La tempête avait cessé de mugir, les vagues de s’enfler. Le flot venait
paisiblement expirer sur la grève. Pas un nuage n’altérait l’azur
éclatant de la voûte des cieux.
Bientôt défile, ouvrant la marche, un cortège de personnes
travesties par suite de œuvre, et qui offrent le coup d’œil le plus
piquant par la variété de leurs costumes. L’un, ceint du baudrier,
représente un soldat. L’autre s’avance en chasseur, la chlamyde
retroussée, armé de l’épieu et du coutelas recourbé. Celui-ci est
chaussé de brodequins dorés. À sa robe de soie, à son luxe
d’ornements, à l’arrangement coquet de ses cheveux attachés sur le
sommet de la tête, à la mollesse de sa démarche, on dirait une femme.
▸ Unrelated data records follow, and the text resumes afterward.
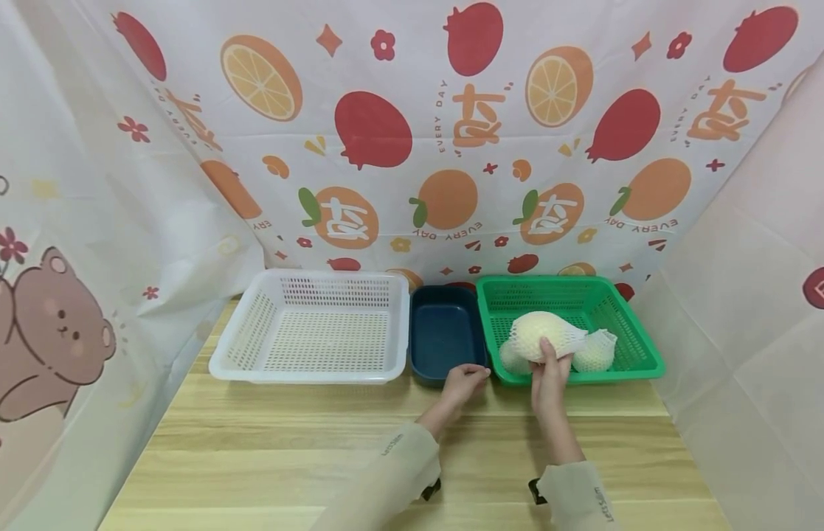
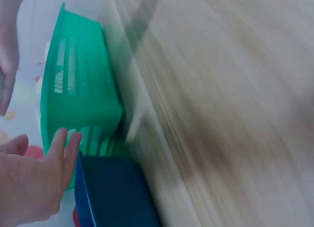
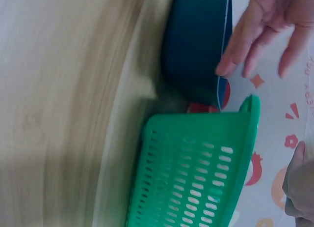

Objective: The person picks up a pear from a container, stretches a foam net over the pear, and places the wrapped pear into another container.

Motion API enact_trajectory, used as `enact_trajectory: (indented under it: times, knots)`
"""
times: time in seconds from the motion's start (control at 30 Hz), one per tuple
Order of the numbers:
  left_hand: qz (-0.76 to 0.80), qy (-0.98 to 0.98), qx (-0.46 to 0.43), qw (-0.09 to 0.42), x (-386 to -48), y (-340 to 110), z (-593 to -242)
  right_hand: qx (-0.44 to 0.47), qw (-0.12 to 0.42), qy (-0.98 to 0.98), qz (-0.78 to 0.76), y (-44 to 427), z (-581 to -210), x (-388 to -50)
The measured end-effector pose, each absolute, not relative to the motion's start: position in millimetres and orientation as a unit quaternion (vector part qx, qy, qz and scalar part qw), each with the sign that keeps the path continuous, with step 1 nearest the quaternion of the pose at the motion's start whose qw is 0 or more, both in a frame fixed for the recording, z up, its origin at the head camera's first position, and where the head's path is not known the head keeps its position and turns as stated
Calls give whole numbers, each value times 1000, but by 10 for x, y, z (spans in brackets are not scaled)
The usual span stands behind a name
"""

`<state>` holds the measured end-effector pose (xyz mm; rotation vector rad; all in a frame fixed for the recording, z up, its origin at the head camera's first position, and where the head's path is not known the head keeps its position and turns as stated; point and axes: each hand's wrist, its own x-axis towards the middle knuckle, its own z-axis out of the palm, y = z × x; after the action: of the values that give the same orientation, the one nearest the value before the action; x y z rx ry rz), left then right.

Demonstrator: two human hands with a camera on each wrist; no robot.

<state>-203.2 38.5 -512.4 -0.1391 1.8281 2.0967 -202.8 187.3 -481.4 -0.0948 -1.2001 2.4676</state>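
Note:
My right hand grips a large pale-yellow fruit in a white foam net, held over the front part of the green basket. Its exact kind is hidden by the net. Two more foam-netted fruits lie in that basket: one to the right, one to the left, partly covered by the held fruit. My left hand holds nothing, near the front corners of the dark blue tray and the green basket. In the left wrist view, the left hand's fingers extend loosely apart.
A white perforated basket stands left of the blue tray, with nothing seen in it. All three containers stand in a row on the wooden table. Printed cloth hangs behind and at both sides.

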Motion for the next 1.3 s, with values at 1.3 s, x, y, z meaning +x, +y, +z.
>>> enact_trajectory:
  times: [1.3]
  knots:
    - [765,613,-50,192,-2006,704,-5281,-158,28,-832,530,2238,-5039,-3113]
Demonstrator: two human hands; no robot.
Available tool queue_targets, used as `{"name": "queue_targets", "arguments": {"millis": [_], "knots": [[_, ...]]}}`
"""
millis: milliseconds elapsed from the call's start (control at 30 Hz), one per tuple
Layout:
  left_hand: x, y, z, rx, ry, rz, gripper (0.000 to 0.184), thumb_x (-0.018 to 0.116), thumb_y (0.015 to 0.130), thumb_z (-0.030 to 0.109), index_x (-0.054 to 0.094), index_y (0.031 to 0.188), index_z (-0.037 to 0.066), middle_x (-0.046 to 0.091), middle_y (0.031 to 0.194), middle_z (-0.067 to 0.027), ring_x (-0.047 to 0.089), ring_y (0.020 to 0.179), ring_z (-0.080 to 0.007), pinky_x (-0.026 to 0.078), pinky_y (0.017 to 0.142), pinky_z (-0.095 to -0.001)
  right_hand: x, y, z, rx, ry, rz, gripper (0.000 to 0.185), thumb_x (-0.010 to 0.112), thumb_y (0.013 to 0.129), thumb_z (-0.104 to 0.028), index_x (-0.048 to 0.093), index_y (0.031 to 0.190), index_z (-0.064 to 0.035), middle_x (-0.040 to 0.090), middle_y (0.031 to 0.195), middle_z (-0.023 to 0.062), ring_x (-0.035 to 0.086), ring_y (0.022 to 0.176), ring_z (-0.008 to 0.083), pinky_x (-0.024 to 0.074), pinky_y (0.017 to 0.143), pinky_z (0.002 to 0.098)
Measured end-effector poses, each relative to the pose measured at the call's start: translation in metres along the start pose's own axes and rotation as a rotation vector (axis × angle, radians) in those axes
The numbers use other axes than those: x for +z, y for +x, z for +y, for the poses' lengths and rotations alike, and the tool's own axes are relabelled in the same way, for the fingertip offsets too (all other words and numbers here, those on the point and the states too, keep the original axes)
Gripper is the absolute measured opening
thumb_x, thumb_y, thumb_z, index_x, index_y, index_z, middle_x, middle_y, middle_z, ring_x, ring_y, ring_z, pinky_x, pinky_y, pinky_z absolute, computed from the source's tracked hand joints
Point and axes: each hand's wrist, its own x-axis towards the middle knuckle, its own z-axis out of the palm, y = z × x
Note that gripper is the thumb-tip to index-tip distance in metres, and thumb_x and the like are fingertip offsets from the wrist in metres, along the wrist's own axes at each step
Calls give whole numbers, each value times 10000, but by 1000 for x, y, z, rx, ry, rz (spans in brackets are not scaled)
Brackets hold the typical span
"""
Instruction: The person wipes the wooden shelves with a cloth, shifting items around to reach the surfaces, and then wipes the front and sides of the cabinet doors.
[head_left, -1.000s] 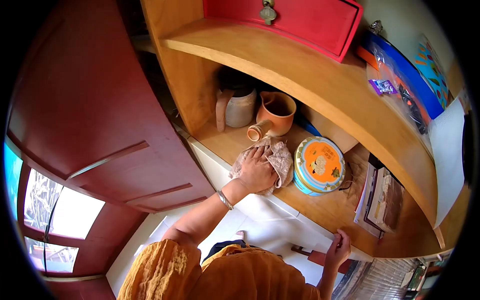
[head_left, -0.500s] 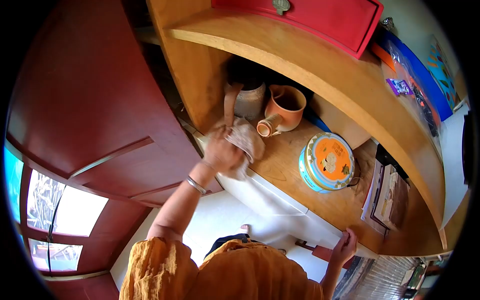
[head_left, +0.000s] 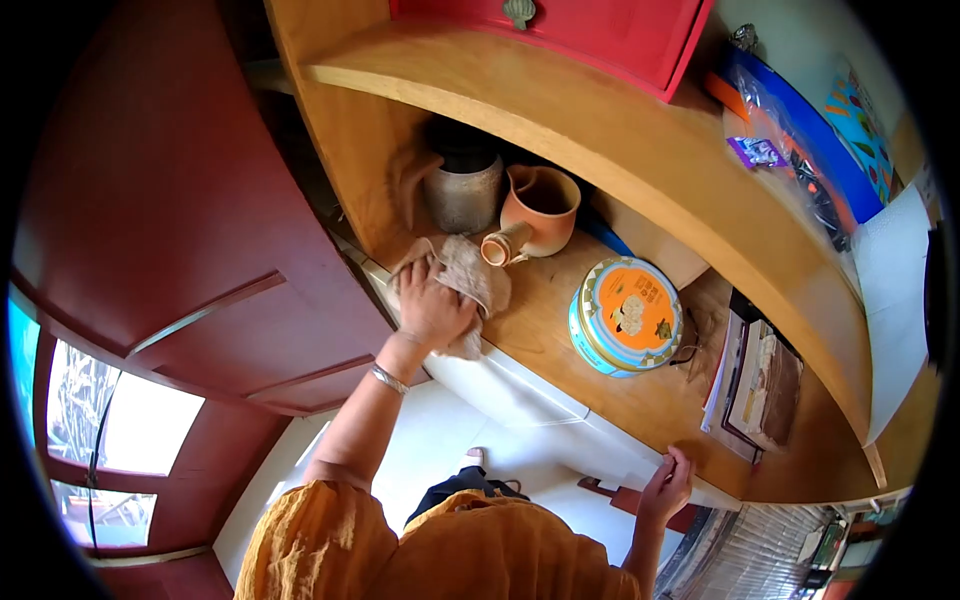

Celui-là, des bottines aux pieds, le casque en tète, armé d’un bouclier
et d’une épée, semble sortir d’une arène de gladiateurs. Tel, avec la
pourpre et les faisceaux, parodie le magistrat, tel étale manteau, bâton,
sandales, barbe de bouc, tout l’attirail de la philosophie. Il y avait un
oiseleur avec ses gluaux, un pêcheur avec son hameçon. Je remarquai
aussi une ourse privée qu’on portait dans une chaise, en costume de
grande dame ; puis un singe coiffé du bonnet phrygien, en cotte
safranée, qui, tenant une coupe d’or, avait la prétention de figurer le
beau Ganymède. Enfin venait un âne, affublé d’une paire d’ailes, et
monté par un vieillard décrépit ; ce couple parodiait Pégase et
Bellérophon de façon à faire mourir de rire.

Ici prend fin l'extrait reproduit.